R. Guédiguian signe ici un nouvel opus, une fois encore ancré à Marseille. On pourrait dire qu’il reprend les mêmes avec Ascaride, Daroussin, Meylan, et Boudet, et relance la machine. Ce serait un peu réducteur, mais il est évident que cette fidélité artistique crée une véritable famille autour du réalisateur. Une complicité qui favorise sans doute un climat de confiance propice à la réussite, notamment pour les nouvelles têtes.
Le film reste profondément personnel : Guédiguian filme chez lui, à Marseille, offrant comme toujours de superbes images de la ville et de la mer. Mais en y intégrant l’Arménie comme fil conducteur, il livre une œuvre encore plus intime.

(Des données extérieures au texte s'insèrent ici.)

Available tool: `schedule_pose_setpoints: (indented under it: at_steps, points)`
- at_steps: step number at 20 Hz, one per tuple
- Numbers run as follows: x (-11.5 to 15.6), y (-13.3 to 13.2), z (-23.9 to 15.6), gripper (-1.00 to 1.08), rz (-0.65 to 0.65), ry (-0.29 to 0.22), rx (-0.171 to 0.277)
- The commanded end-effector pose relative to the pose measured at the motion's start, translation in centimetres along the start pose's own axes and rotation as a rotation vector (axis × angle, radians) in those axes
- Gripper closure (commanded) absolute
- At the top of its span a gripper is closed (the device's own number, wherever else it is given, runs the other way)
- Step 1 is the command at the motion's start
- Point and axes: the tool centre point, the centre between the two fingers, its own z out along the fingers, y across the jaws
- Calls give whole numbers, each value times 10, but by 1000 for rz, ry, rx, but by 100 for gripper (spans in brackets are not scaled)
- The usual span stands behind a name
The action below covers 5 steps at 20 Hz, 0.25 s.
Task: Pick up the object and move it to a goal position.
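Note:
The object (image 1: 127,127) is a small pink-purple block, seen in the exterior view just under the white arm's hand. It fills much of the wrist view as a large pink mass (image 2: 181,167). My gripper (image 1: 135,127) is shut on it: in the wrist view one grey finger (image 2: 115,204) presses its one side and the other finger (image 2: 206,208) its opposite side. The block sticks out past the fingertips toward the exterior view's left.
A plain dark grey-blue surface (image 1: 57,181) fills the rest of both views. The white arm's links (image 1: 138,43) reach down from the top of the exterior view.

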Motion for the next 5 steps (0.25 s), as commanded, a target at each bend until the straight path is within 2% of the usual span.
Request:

Le fillm débute presque comme un documentaire, revenant sur les événements de novembre 2018, lorsque l’effondrement d’immeubles a coûté la vie à plusieurs habitants. Puis, on suit Rosa, incarnée par Ascaride, engagée dans un combat politique local, notamment à l’approche des élections municipales.
Le film aborde plusieurs thèmes, notamment la politique de proximité, celle d’un quartier, la question de la citoyenneté, et le rôle de ces élus souvent critiqués, à tort ou à raison. Mais c’est aussi une histoire d’amour, où se croisent des couples de tous âges, et bien sûr, un récit sur la famille.